**Task statement**
The records below need to be printed in full. Keep each one exact.

**Information shown**
*** Begin section ***

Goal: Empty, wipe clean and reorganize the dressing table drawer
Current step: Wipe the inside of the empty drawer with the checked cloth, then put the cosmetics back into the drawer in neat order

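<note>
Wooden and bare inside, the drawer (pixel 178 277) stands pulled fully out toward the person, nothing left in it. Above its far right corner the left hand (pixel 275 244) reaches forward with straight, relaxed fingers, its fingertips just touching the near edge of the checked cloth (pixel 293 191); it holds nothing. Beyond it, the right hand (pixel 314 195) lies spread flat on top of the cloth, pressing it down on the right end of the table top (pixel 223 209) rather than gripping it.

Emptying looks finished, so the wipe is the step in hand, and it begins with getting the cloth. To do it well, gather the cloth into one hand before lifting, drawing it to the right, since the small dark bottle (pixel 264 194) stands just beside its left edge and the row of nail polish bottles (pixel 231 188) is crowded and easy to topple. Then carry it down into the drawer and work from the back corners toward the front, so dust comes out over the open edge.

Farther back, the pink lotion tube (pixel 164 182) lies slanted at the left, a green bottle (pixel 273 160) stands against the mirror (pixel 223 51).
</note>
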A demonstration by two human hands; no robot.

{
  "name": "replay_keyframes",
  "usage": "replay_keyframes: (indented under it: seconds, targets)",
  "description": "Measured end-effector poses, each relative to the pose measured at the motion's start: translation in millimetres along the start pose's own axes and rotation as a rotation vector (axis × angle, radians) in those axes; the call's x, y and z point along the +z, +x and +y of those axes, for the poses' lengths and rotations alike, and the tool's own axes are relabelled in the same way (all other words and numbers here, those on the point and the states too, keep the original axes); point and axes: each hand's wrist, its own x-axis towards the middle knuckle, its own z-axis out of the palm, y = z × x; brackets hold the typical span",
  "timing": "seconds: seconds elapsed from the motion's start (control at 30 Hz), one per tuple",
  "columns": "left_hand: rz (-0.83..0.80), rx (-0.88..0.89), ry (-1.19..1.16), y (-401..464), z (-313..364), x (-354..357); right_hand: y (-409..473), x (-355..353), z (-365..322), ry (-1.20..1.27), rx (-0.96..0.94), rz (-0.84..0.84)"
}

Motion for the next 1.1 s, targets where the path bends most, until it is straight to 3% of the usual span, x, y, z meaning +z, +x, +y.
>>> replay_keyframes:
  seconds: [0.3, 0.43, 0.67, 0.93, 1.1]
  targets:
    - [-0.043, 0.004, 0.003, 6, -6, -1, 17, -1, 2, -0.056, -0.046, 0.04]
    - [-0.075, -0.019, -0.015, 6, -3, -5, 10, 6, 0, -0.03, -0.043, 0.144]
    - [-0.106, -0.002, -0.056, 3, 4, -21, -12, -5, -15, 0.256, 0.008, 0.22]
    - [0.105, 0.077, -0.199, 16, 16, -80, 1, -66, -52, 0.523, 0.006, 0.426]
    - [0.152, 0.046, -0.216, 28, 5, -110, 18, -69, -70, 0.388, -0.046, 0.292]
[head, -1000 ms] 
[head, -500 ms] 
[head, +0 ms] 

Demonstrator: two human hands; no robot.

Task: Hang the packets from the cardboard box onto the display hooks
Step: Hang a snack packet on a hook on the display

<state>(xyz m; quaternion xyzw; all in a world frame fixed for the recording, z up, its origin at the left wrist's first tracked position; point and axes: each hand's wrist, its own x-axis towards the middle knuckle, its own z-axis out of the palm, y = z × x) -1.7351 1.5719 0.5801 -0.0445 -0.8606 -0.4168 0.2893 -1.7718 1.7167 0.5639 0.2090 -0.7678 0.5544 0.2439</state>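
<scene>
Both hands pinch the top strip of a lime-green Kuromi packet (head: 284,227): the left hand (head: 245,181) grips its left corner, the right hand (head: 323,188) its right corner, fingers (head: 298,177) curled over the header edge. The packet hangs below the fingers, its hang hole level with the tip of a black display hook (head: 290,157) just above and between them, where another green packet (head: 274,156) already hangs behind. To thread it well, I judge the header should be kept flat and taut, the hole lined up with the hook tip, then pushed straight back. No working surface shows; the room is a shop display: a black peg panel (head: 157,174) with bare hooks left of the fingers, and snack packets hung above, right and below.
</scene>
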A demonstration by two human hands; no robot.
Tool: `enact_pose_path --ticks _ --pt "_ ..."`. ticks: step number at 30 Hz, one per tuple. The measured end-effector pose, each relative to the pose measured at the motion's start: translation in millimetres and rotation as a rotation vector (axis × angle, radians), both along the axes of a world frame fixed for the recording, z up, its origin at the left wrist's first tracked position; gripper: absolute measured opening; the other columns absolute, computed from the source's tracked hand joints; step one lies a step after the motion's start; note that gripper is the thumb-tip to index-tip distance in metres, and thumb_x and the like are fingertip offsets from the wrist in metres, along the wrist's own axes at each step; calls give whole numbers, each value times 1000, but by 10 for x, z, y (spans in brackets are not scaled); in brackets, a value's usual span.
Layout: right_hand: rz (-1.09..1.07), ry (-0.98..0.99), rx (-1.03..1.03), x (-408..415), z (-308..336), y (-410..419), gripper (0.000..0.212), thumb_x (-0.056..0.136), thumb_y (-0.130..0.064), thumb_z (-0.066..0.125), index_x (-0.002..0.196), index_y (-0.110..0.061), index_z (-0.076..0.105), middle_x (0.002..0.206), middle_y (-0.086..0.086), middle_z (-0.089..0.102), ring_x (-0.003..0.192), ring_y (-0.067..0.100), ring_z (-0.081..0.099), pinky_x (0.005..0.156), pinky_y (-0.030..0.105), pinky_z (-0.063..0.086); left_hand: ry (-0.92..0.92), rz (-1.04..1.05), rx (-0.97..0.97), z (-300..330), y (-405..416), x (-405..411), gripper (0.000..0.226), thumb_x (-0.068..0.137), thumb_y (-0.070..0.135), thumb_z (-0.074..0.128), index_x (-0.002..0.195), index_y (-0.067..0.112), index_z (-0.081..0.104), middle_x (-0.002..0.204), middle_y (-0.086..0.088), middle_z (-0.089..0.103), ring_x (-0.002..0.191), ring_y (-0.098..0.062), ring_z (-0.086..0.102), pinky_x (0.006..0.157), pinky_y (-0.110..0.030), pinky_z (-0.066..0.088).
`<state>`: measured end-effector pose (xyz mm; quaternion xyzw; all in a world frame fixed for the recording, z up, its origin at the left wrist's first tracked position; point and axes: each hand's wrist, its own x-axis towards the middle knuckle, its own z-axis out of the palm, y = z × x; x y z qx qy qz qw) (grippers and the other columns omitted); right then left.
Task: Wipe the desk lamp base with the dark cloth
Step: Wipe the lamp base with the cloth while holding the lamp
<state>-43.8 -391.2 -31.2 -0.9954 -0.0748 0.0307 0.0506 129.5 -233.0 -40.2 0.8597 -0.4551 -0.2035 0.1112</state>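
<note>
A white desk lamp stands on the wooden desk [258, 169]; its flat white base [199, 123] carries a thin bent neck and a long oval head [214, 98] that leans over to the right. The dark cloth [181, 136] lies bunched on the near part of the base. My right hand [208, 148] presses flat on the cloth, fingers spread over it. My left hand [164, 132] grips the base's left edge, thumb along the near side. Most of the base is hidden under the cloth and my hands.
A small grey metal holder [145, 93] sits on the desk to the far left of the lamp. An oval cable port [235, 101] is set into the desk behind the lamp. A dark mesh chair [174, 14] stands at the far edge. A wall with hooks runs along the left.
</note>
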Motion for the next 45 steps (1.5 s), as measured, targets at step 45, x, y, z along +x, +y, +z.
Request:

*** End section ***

**Expected answer**
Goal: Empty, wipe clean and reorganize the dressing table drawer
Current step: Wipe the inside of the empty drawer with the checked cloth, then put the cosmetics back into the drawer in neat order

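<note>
Wooden and bare inside, the drawer (pixel 178 277) stands pulled fully out toward the person, nothing left in it. Above its far right corner the left hand (pixel 275 244) reaches forward with straight, relaxed fingers, its fingertips just touching the near edge of the checked cloth (pixel 293 191); it holds nothing. Beyond it, the right hand (pixel 314 195) lies spread flat on top of the cloth, pressing it down on the right end of the table top (pixel 223 209) rather than gripping it.

Emptying looks finished, so the wipe is the step in hand, and it begins with getting the cloth. To do it well, gather the cloth into one hand before lifting, drawing it to the right, since the small dark bottle (pixel 264 194) stands just beside its left edge and the row of nail polish bottles (pixel 231 188) is crowded and easy to topple. Then carry it down into the drawer and work from the back corners toward the front, so dust comes out over the open edge.

Farther back, the pink lotion tube (pixel 164 182) lies slanted at the left, a green bottle (pixel 273 160) stands against the mirror (pixel 223 51).
</note>
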A demonstration by two human hands; no robot.

{
  "name": "replay_keyframes",
  "usage": "replay_keyframes: (indented under it: seconds, targets)",
  "description": "Measured end-effector poses, each relative to the pose measured at the motion's start: translation in millimetres along the start pose's own axes and rotation as a rotation vector (axis × angle, radians) in those axes; the call's x, y and z point along the +z, +x and +y of those axes, for the poses' lengths and rotations alike, and the tool's own axes are relabelled in the same way (all other words and numbers here, those on the point and the states too, keep the original axes); point and axes: each hand's wrist, its own x-axis towards the middle knuckle, its own z-axis out of the palm, y = z × x; brackets hold the typical span",
  "timing": "seconds: seconds elapsed from the motion's start (control at 30 Hz), one per tuple",
  "columns": "left_hand: rz (-0.83..0.80), rx (-0.88..0.89), ry (-1.19..1.16), y (-401..464), z (-313..364), x (-354..357); right_hand: y (-409..473), x (-355..353), z (-365..322), ry (-1.20..1.27), rx (-0.96..0.94), rz (-0.84..0.84)"
}

Motion for the next 1.1 s, targets where the path bends most, until it is straight to 3% of the usual span, x, y, z meaning +z, +x, +y.
>>> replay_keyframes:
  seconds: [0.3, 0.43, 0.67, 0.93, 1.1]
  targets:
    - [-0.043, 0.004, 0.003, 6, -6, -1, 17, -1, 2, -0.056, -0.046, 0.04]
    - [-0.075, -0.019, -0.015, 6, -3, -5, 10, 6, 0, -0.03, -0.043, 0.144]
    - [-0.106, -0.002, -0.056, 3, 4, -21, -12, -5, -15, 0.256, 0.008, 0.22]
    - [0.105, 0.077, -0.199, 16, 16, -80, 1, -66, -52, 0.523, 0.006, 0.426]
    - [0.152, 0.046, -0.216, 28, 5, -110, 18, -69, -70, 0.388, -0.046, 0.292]
[head, -1000 ms] 
[head, -500 ms] 
[head, +0 ms] 

Demonstrator: two human hands; no robot.

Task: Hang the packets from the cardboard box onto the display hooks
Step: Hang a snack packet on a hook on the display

<state>(xyz m; quaternion xyzw; all in a world frame fixed for the recording, z up, its origin at the left wrist's first tracked position; point and axes: each hand's wrist, its own x-axis towards the middle knuckle, its own z-axis out of the palm, y = z × x) -1.7351 1.5719 0.5801 -0.0445 -0.8606 -0.4168 0.2893 -1.7718 1.7167 0.5639 0.2090 -0.7678 0.5544 0.2439</state>
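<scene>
Both hands pinch the top strip of a lime-green Kuromi packet (head: 284,227): the left hand (head: 245,181) grips its left corner, the right hand (head: 323,188) its right corner, fingers (head: 298,177) curled over the header edge. The packet hangs below the fingers, its hang hole level with the tip of a black display hook (head: 290,157) just above and between them, where another green packet (head: 274,156) already hangs behind. To thread it well, I judge the header should be kept flat and taut, the hole lined up with the hook tip, then pushed straight back. No working surface shows; the room is a shop display: a black peg panel (head: 157,174) with bare hooks left of the fingers, and snack packets hung above, right and below.
</scene>
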A demonstration by two human hands; no robot.
Tool: `enact_pose_path --ticks _ --pt "_ ..."`. ticks: step number at 30 Hz, one per tuple. The measured end-effector pose, each relative to the pose measured at the motion's start: translation in millimetres and rotation as a rotation vector (axis × angle, radians), both along the axes of a world frame fixed for the recording, z up, its origin at the left wrist's first tracked position; gripper: absolute measured opening; the other columns absolute, computed from the source's tracked hand joints; step one lies a step after the motion's start; note that gripper is the thumb-tip to index-tip distance in metres, and thumb_x and the like are fingertip offsets from the wrist in metres, along the wrist's own axes at each step; calls give whole numbers, each value times 1000, but by 10 for x, z, y (spans in brackets are not scaled); in brackets, a value's usual span.
Layout: right_hand: rz (-1.09..1.07), ry (-0.98..0.99), rx (-1.03..1.03), x (-408..415), z (-308..336), y (-410..419), gripper (0.000..0.212), thumb_x (-0.056..0.136), thumb_y (-0.130..0.064), thumb_z (-0.066..0.125), index_x (-0.002..0.196), index_y (-0.110..0.061), index_z (-0.076..0.105), middle_x (0.002..0.206), middle_y (-0.086..0.086), middle_z (-0.089..0.102), ring_x (-0.003..0.192), ring_y (-0.067..0.100), ring_z (-0.081..0.099), pinky_x (0.005..0.156), pinky_y (-0.030..0.105), pinky_z (-0.063..0.086); left_hand: ry (-0.92..0.92), rz (-1.04..1.05), rx (-0.97..0.97), z (-300..330), y (-405..416), x (-405..411), gripper (0.000..0.226), thumb_x (-0.068..0.137), thumb_y (-0.070..0.135), thumb_z (-0.074..0.128), index_x (-0.002..0.195), index_y (-0.067..0.112), index_z (-0.081..0.104), middle_x (-0.002..0.204), middle_y (-0.086..0.088), middle_z (-0.089..0.103), ring_x (-0.002..0.191), ring_y (-0.098..0.062), ring_z (-0.086..0.102), pinky_x (0.006..0.157), pinky_y (-0.110..0.030), pinky_z (-0.066..0.088).
`<state>`: measured end-effector pose (xyz mm; quaternion xyzw; all in a world frame fixed for the recording, z up, its origin at the left wrist's first tracked position; point and axes: each hand's wrist, its own x-axis towards the middle knuckle, its own z-axis out of the palm, y = z × x; x y z qx qy qz qw) (grippers and the other columns omitted); right then left.
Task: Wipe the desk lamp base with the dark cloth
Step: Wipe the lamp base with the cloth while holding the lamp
<state>-43.8 -391.2 -31.2 -0.9954 -0.0748 0.0307 0.0506 129.5 -233.0 -40.2 0.8597 -0.4551 -0.2035 0.1112</state>
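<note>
A white desk lamp stands on the wooden desk [258, 169]; its flat white base [199, 123] carries a thin bent neck and a long oval head [214, 98] that leans over to the right. The dark cloth [181, 136] lies bunched on the near part of the base. My right hand [208, 148] presses flat on the cloth, fingers spread over it. My left hand [164, 132] grips the base's left edge, thumb along the near side. Most of the base is hidden under the cloth and my hands.
A small grey metal holder [145, 93] sits on the desk to the far left of the lamp. An oval cable port [235, 101] is set into the desk behind the lamp. A dark mesh chair [174, 14] stands at the far edge. A wall with hooks runs along the left.
</note>
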Motion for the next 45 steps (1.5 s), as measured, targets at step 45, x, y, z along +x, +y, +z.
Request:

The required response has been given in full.